Coordinates | 18°5′4″N 66°39′16″W / 18.08444°N 66.65444°WCoordinates: 18°5′4″N 66°39′16″W / 18.08444°N 66.65444°W |
Type | History museum |
Owner |
Private: Fideicomisio de Conservacion de Puerto Rico |
Website | http://www.fideicomiso.org/ |
Hacienda Buena Vista, also known as Hacienda Vives (or Buena Vista Plantation in English), is a coffee plantation and estate in Ponce, Puerto Rico, established in the 19th century. The plantation was started by Don Salvador de Vives in 1833. It is now owned by the Puerto Rico Conservation Trust (Fideicomiso de Conservación), who operates it as a museum. It is located on 81.79 acres (331,000 m2) of fertile land that includes a humid subtropical forest some 7 miles (11 km) north of Ponce on Route PR-123,[3] in Corral Viejo, a sub-barrio of Barrio Magueyes.[4] The plantation house was built in the Spanish Colonial style, with the surrounding buildings being builtin the local Criollo style.[5] It receives some 40,000 visitors every year.[6] It covers an area of 482 cuerdas (approx. 468 acres).[7]
Significance
The Hacienda is significant for various reasons. First, it contains the only remaining example of the Barker hydraulic turbine, which was the first reaction type turbine ever made.[8] It was nominated as a Mechanical Engineering landmark by the American Society of Mechanical Engineers in July, 1994.[5][9]
The second reason Hacienda Buena Vista is significant is that it offers one of the best remaining examples of a Puerto Rican coffee plantation.
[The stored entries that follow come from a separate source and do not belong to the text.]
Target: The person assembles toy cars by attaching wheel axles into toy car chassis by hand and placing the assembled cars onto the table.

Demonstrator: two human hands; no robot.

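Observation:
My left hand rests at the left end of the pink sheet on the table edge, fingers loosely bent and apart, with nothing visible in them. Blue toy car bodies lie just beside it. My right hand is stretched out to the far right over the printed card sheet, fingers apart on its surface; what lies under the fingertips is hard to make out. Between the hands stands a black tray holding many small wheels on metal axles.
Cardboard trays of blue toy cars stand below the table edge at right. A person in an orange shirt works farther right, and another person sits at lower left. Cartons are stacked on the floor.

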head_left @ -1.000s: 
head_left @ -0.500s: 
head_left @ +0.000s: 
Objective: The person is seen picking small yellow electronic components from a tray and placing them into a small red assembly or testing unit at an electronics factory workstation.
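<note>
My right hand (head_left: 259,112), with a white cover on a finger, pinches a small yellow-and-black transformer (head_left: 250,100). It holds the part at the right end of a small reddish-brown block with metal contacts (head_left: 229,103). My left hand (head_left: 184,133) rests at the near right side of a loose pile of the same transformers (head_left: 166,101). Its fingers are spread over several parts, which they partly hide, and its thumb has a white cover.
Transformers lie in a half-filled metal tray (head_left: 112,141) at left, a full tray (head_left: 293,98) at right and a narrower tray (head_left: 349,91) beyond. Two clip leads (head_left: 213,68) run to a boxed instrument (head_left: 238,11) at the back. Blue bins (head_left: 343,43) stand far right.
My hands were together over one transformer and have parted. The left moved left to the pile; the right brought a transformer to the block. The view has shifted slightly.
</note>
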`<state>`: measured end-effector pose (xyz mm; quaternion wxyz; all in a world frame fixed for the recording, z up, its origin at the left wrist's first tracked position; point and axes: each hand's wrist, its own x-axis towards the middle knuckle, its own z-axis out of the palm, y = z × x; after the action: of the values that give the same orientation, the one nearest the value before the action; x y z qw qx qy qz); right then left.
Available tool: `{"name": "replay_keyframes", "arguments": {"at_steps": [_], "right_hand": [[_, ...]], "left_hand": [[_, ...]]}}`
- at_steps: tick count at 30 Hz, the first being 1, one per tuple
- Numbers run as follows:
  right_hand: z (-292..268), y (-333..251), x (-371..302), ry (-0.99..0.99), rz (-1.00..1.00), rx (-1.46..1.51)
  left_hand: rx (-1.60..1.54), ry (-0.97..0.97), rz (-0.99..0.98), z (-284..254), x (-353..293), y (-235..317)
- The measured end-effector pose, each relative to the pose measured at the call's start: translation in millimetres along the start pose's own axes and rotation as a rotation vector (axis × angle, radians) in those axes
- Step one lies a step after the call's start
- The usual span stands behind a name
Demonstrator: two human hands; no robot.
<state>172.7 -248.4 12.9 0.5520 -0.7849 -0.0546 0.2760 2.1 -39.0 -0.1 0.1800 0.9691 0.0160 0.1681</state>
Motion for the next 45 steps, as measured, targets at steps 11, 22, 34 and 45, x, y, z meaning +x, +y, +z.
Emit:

This is important because in the latter part of the nineteenth century the coffee produced in Puerto Rico and exported to Europe and the United States was considered among the finest in the world. It is said to have even been the favorite at the Vatican at the time.[10] Hacienda Buena Vista is also significant because it shows the evolution of the coffee industry in the region. Various periods can be appreciated. These range from the cultivation of produce such as plantains (1833–1845); to the production of flour (from rice and corn) (1847–1872). These products were staples for the subsistence of the local population.[5]
Brief history
Hacienda Buena Vista was started as a truck farm to produce mostly plantains, bananas, corn and avocados, by Don Salvador de Vives in 1833. De Vives was a Catalonian immigrant arriving from Venezuela and he set up the farm to sell its produce in the Ponce market and in the sugar cane estates along the southern coast. Originally, the Vives estate covered 500 acres (2.0 km2).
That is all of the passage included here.